Thursday, 9 September 2010

Passing time

I can't believe so much time has passed since I was last here. Only seems like yesterday.
The New York conference went well - the Exclusive Brethren got quite a lot of mentions with two full papers about them and a few mentions elsehwere. My paper went well - I am trying to find time to create a document that I can post somewhere for all the helpful participants to read.

The EB themselves did not attend at all which surprised me. I will be presenting a paper again next July in Barcelona so maybe they will attend that one. It would be good if we could get a symposium together somehow.

My research colleague is once again working on getting the questionnaires on line - we need at least 300 participants, currently I have 53 I think.

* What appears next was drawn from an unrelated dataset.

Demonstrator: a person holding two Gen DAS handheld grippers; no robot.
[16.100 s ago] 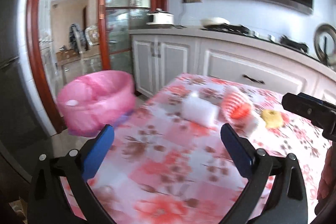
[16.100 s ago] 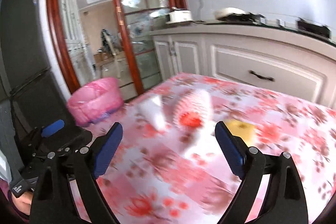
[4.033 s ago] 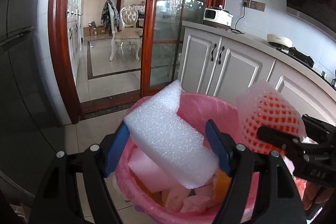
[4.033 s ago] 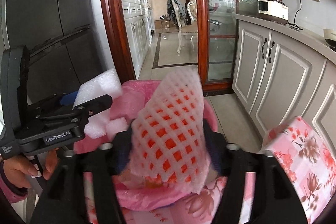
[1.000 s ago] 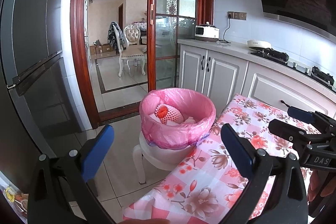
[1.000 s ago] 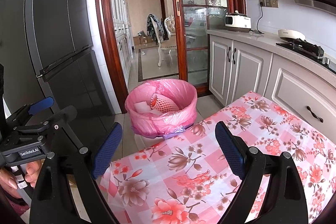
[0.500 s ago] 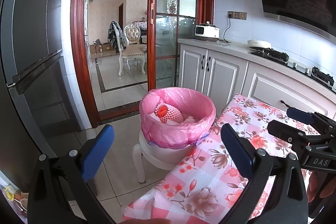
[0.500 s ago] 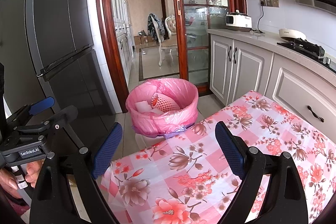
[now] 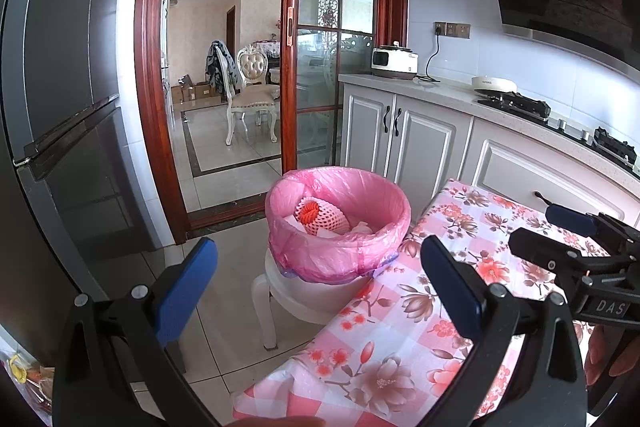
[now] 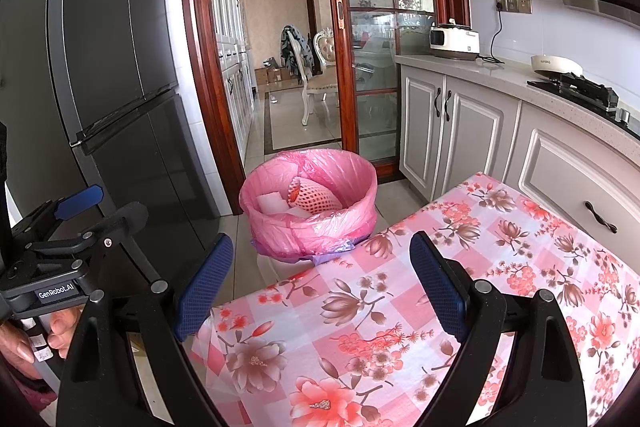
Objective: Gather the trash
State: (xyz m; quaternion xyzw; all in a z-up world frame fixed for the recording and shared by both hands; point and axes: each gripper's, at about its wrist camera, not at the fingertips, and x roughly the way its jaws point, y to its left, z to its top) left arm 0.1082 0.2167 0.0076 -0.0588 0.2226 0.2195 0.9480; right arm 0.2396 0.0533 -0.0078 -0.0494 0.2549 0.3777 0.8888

Anyone reading this and willing to help please email me on brethrenresearach@googlemail.com.

As for me - I was exhausted after New York but am recovering at last. I have been working on the way I float between the real me and the me I was. This happens mostly when I am tired. Someone will say something that will trigger me off and one minute I can be happy and then suddenly plunged into deep distress. And I never know why! which doesn't help.

Here is a little story for you. On returning from NY I had one day break and then had to leave for Glasgow for another conference but this time I was not presenting, I was organising it.

We always have a big social event on the Friday evening. This year we went to the Trades Hall - a 300 year old building with a long history and many traditions. Before the meal we were given a 10 minute talk on the history of the Incorporated Trades of Glasgow which has been in existence for over 400 years. The 14 incorporated trades include bakers, spinners, masons, barbers, etc. Each year they still elect Deacon convener of the trades. The speaker we were listening to had been one of these deacon conveners and he pointed proudly to his name on the wall as he spoke. To begin with I found this speech fascinating intrigued as I am with social history. But then suddenly as he spoke so proudly of his past and his ancestry I became intensely distressed with tears flooding out of my eyes and I felt as if I was falling into an abyss. I am still in the process of figuring out why this happened - it is something about my history and my ancestry that I cannot be proud of and dont want to remember and yet without a memory, without a history how do I have a sense of my self. Where is the continuity. It's a bit complicated to explain but I would like to hear of similar stories. I didn't fall into that abyss because I had a good friend sitting next to me who knows my history. He just put his hand on my back between the shoulder blades, handed me his hankerchief and thus held me. Falling into the abyss would have meant I would not have been there anymore, I would have had a deadness in my mind, deep deep sadness and distress sprinkled with a generous helping of fear. I would have felt about 7 or 8.

I have spent the last 4 weeks working on a paper for a conference in Rome next weekend. The topic is not about the EB - but answers the general question "what kinds of harm do cults cause". Getting that answer into 25 minutes has been almost impossible.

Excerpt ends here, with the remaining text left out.